Insofar as McGirt applies a clear statement rule specifically applicable to the disestablishment of reservations or somewhat more broadly to constructions of treaties with Native tribes, his approach is sensible and unobjectionable. And there are indeed parts of Justice Gorsuch's opinion that can be understood in this way. But there are also a great many parts of his opinion that appear to be applying strict textualism as the right approach to statutory interpretation for all seasons. For example, Justice Gorsuch writes that "the only 'step' proper for a court of law" in construing a statute is "to ascertain and follow the original meaning." For that proposition he cites a case having nothing to do with treaties or Native American rights. The opinion reads like a stark rejection of what Prof William Eskridge has called dynamic statutory interpretation.
Why, then, do the Court's Democratic appointees--including Justice Breyer, who has been a vocal opponent of anything like strict textualism--go along with Justice Gorsuch's opinion? It is possible, albeit just barely, that they read Justice Gorsuch's language as anodyne. For example, right after his paean to original meaning, Justice Gorsuch says that the Court will "sometimes consult contemporaneous usages, customs, and practices to the extent they shed light on the meaning of" ambiguous language. Purposovists like Justice Breyer can agree with that while thinking that more language is ambiguous than the likes of a textualist would say. But I think this explanation requires a fairly contrived understanding of the opinion, which, on its face, seems to rule out methods that Justice Breyer and the other Justices in the majority would routinely find perfectly acceptable.

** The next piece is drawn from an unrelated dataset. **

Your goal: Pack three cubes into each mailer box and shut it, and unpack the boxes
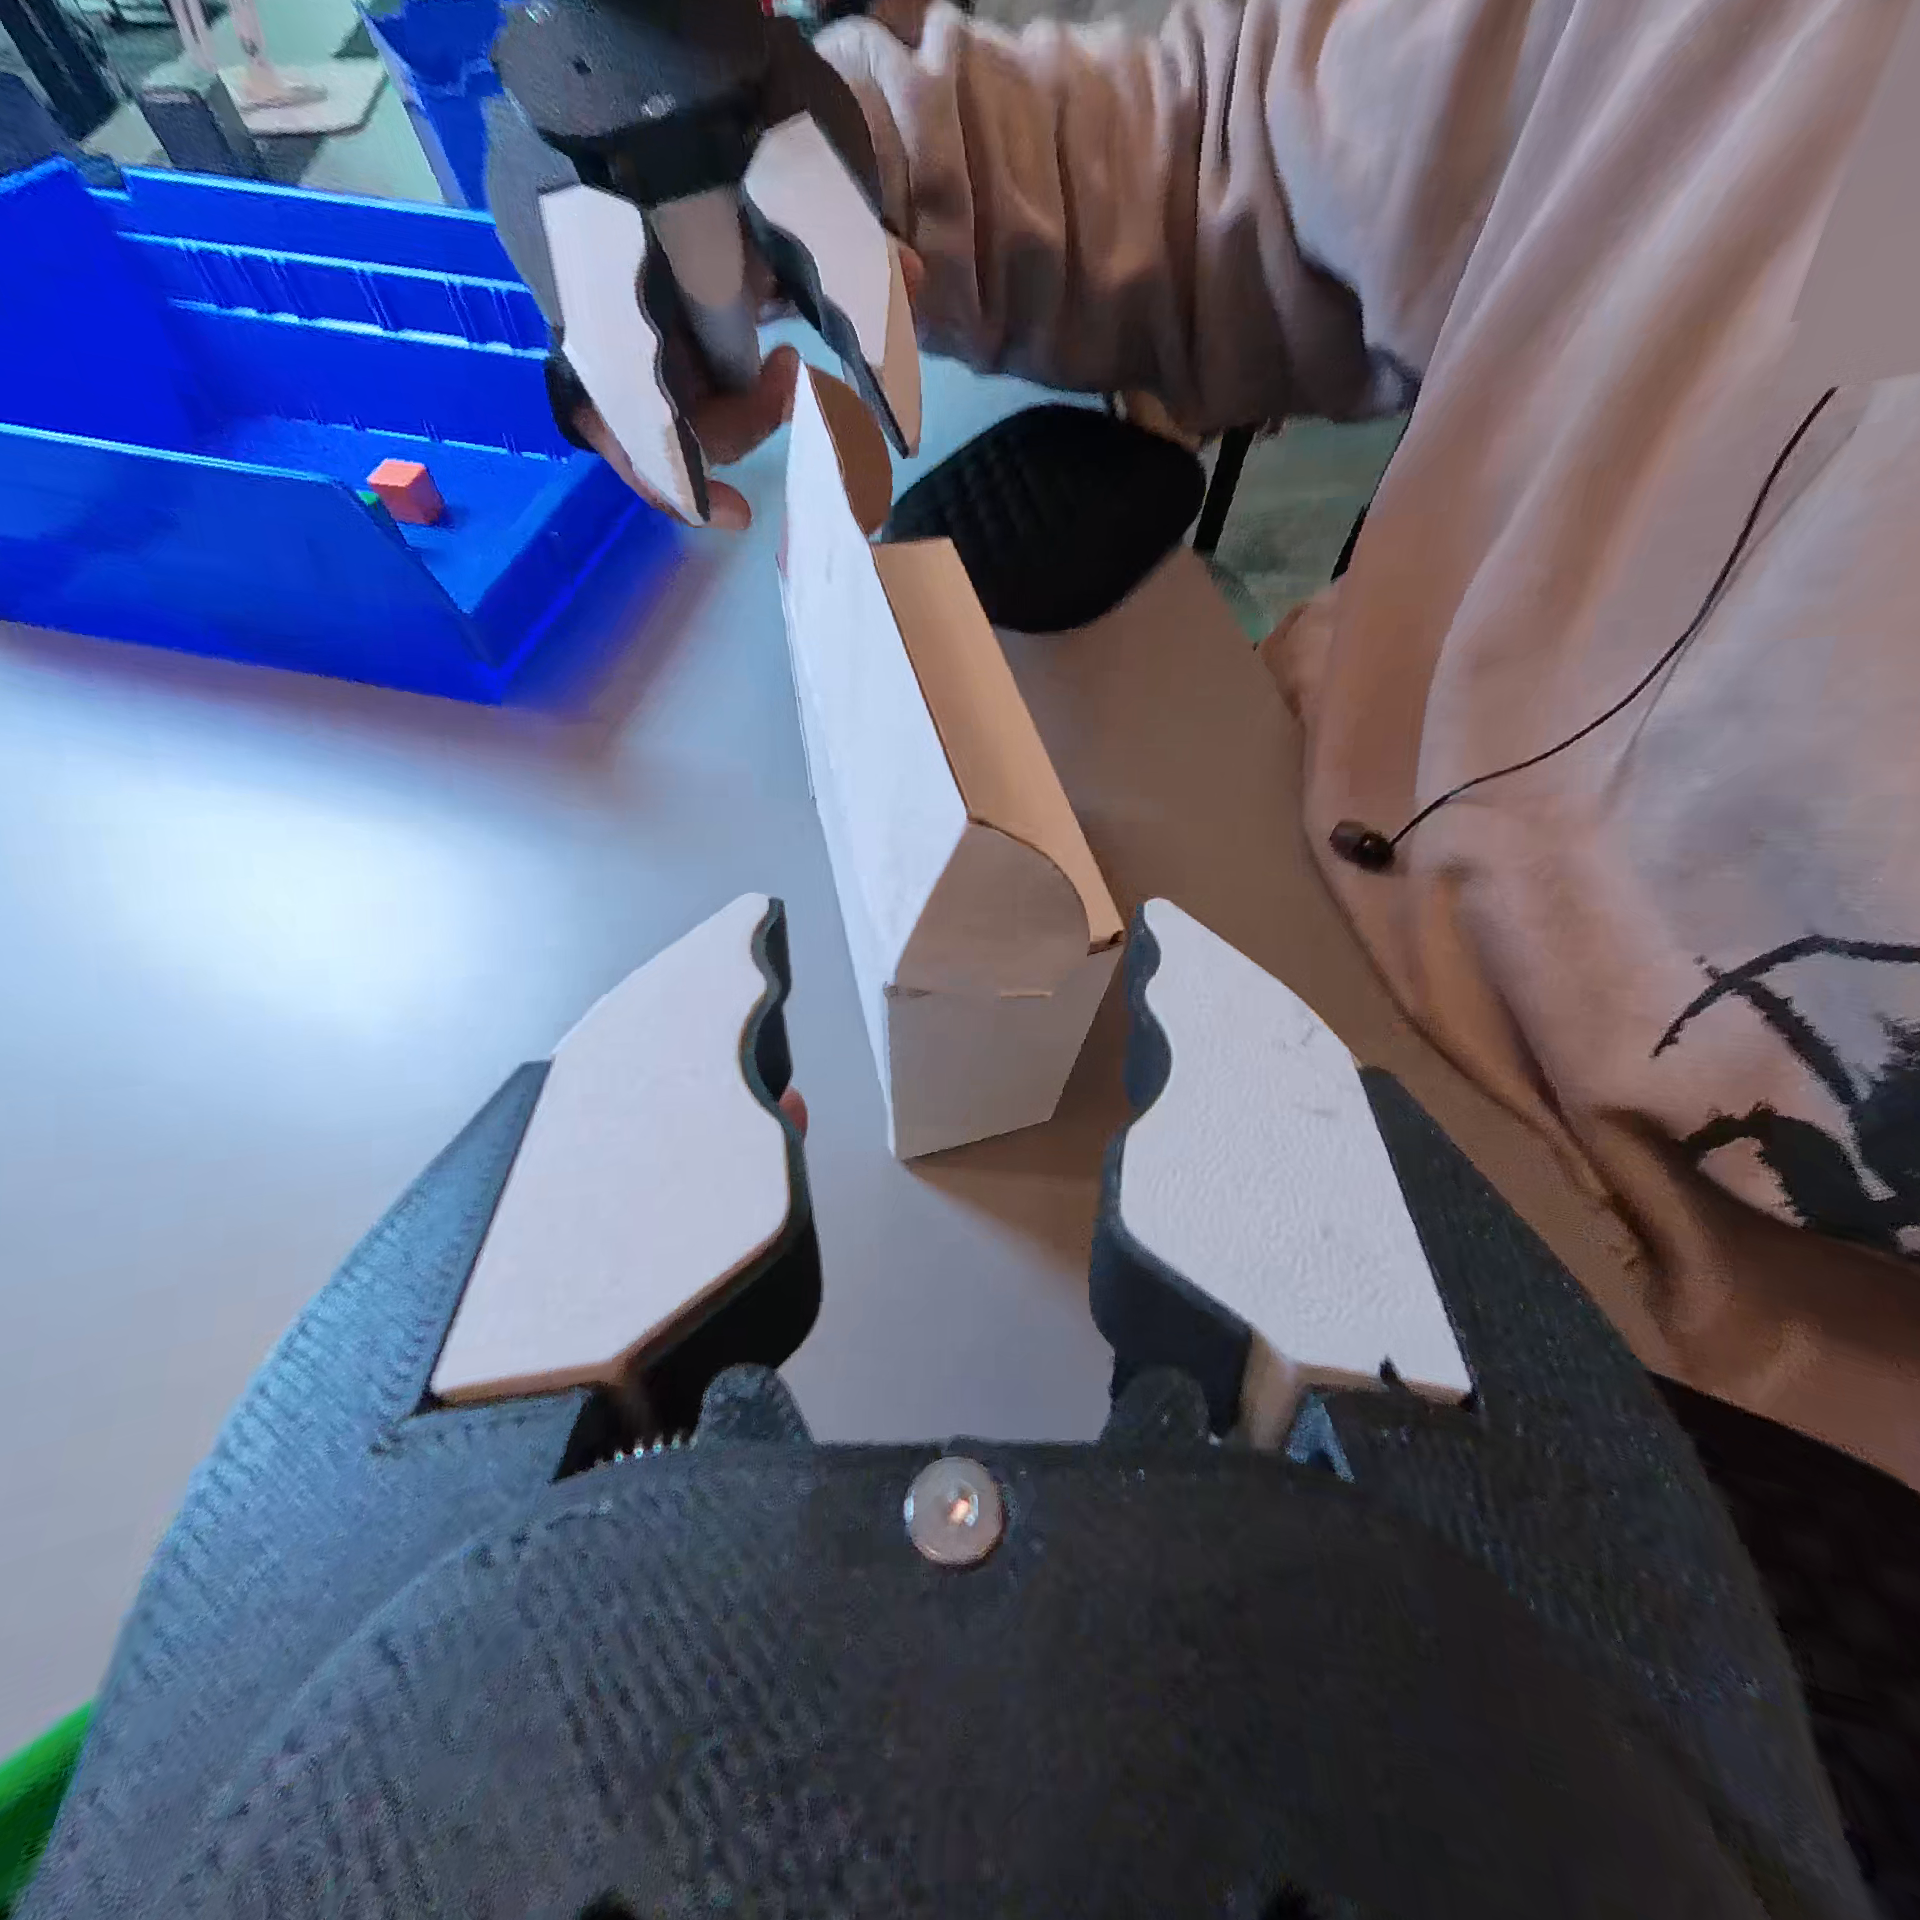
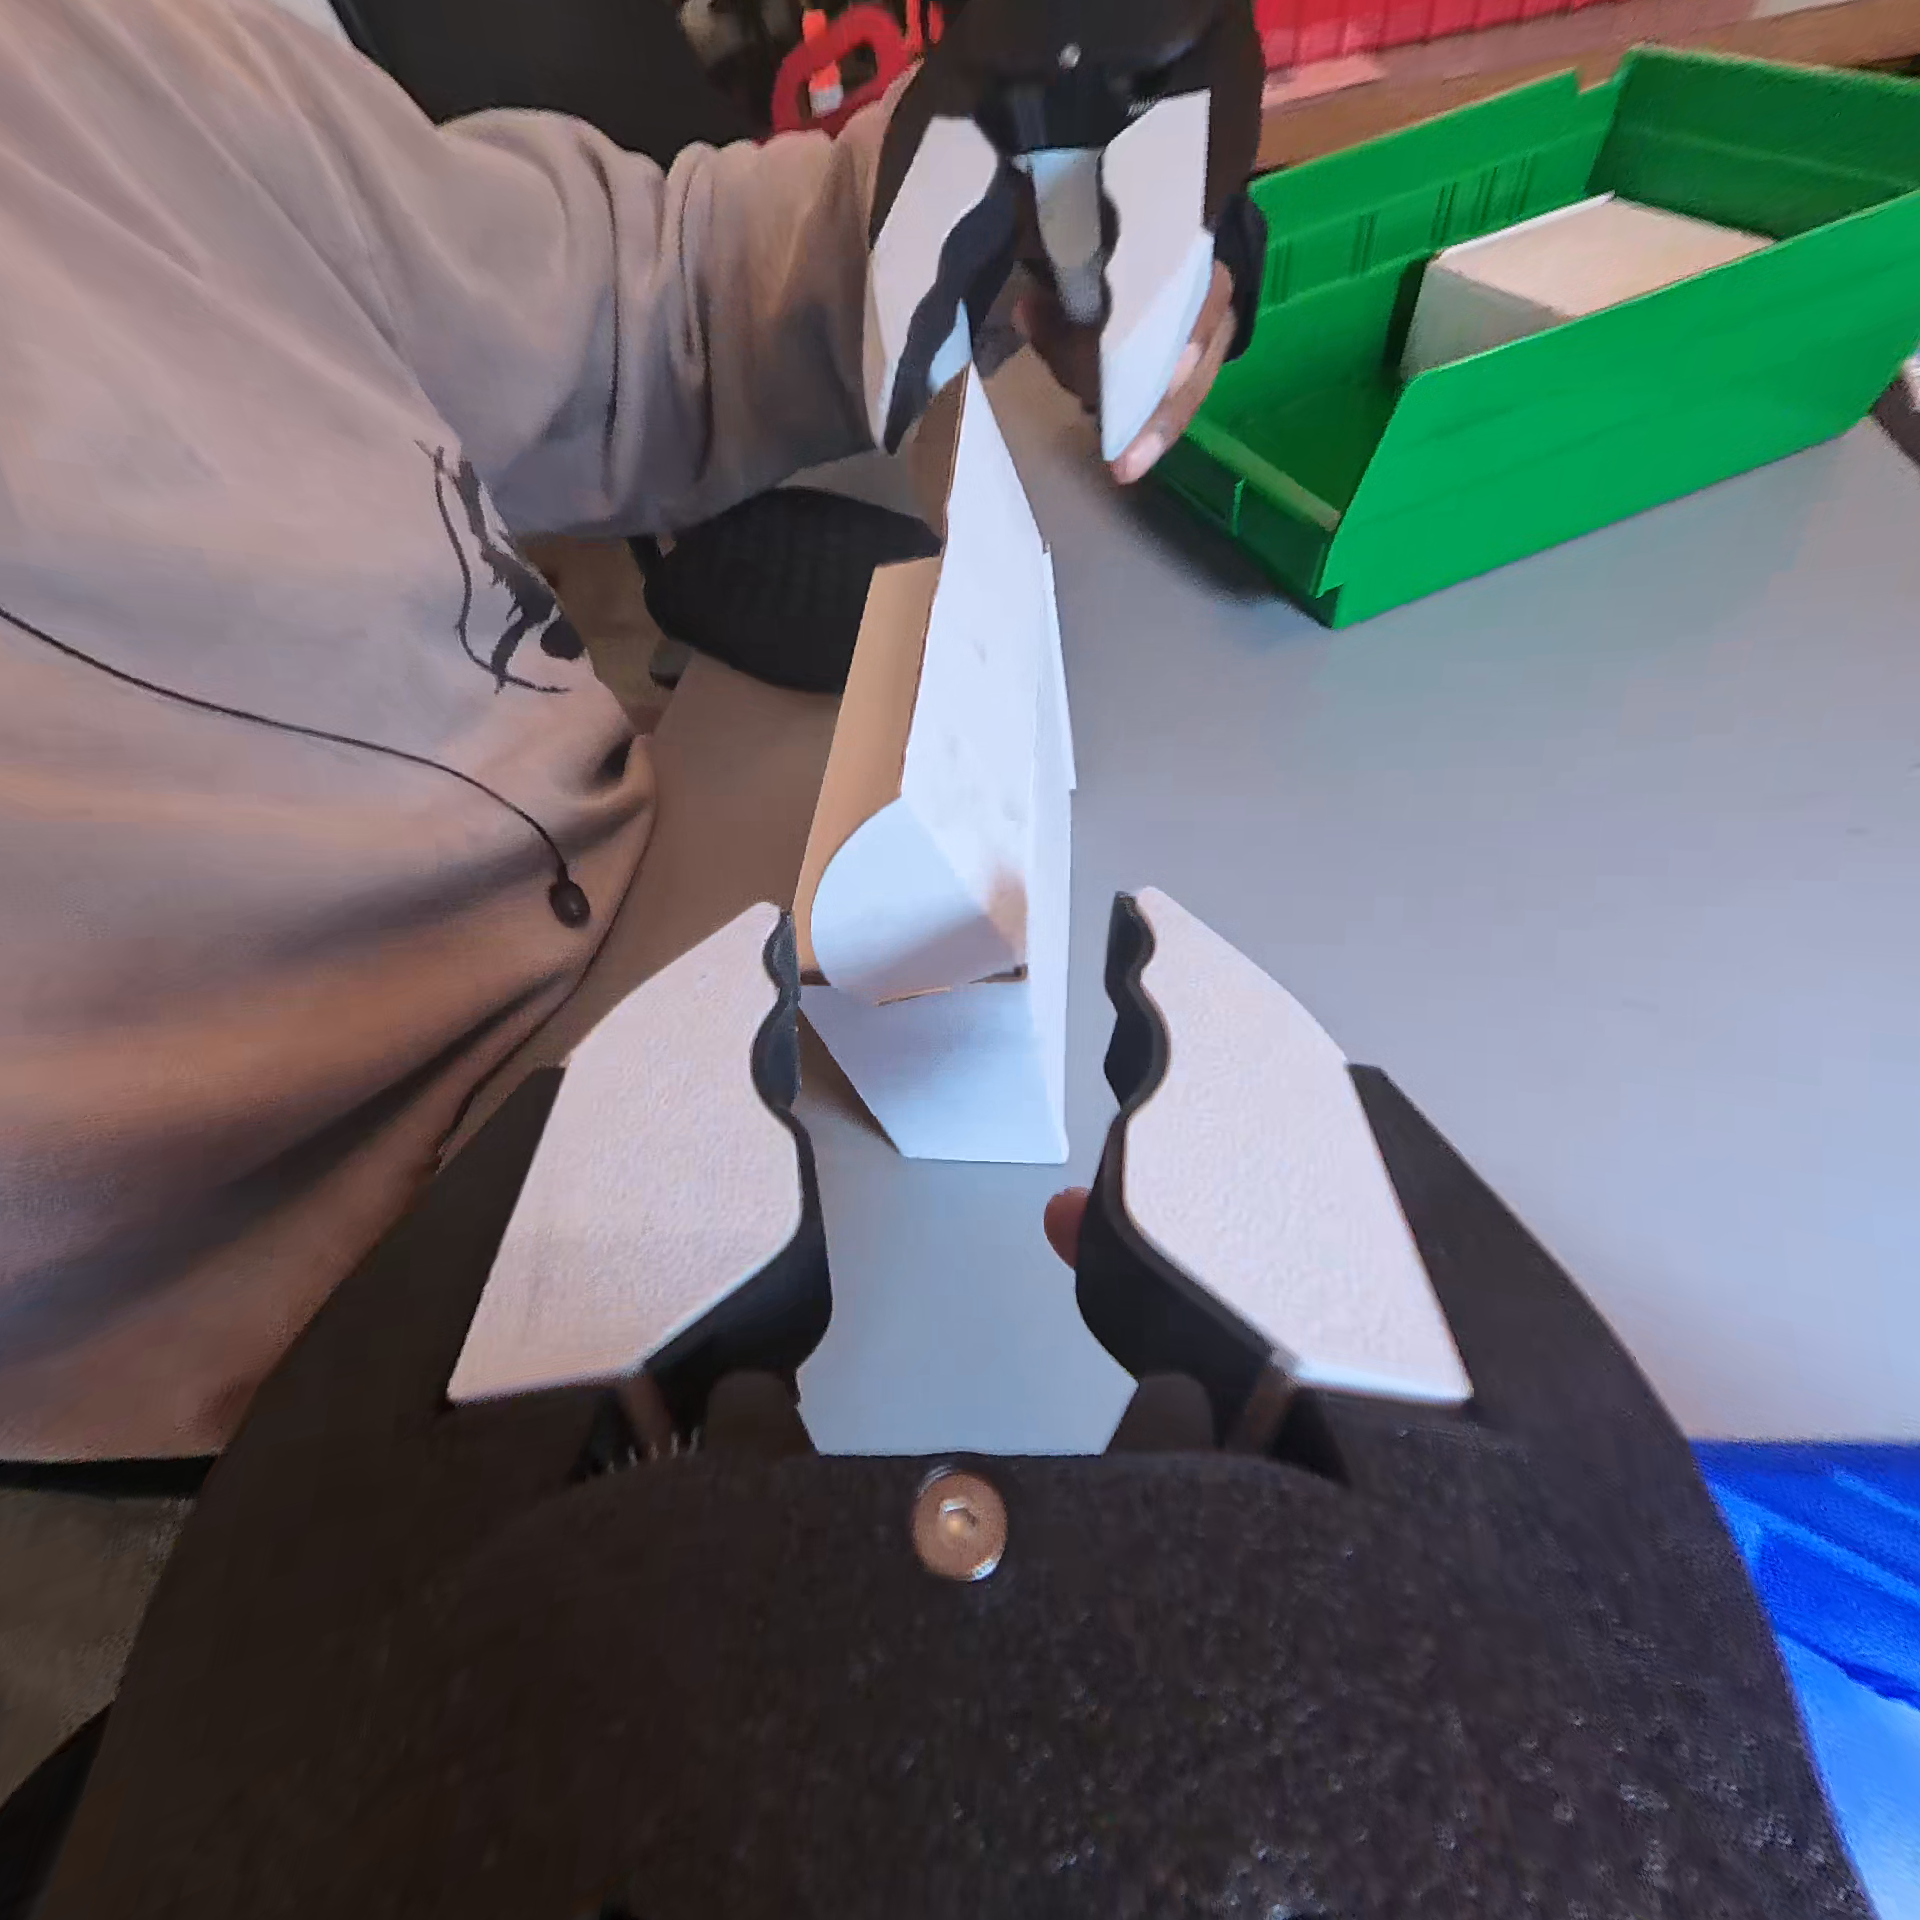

I am thus left to conclude that the Democratic appointees joined Justice Gorsuch's highly textualist opinion in McGirt for the same reason they joined his likewise highly textualist opinion in Bostock: they agreed with the result.
Yet that raises the question whether there will be a future price to pay. In some future case in which textualism leads to a conservative result, will the liberal Justices feel compelled to endorse such a result? The short answer is no. The very fact that they were willing to join the textualist majority opinions in Bostock and McGirt even though they have also written and joined purposivist (or occasionally intentionalist) opinions shows that they regard methodology as secondary to results. You can't hoist result-oriented justices by their own methodological petards because they don't have methodological petards.
More fundamentally, joining a textualist opinion does not commit anyone to anything in the future because textualism--at least in contested cases at the Supreme Court--is grossly under-determinate. The dissenting justices in Bostock and McGirt also claimed to be textualists, yet reached different conclusions. Textualism in contested Supreme Court cases is almost entirely a rhetorical style of justification, not a mechanism for decision.
Accordingly, it was perhaps less than fully honest of the Democratic appointees to join Justice Gorsuch's Bostock and McGirt opinions without even writing short concurrences to explain why the results were justifiable on purposivist grounds as well, but even if so, they will not pay a price for their methodological inconsistency in future cases--just as Chief Justice Roberts, Justice Gorsuch, and others will be able to make textualist arguments for whatever conservative (or liberal) results they favor in future cases.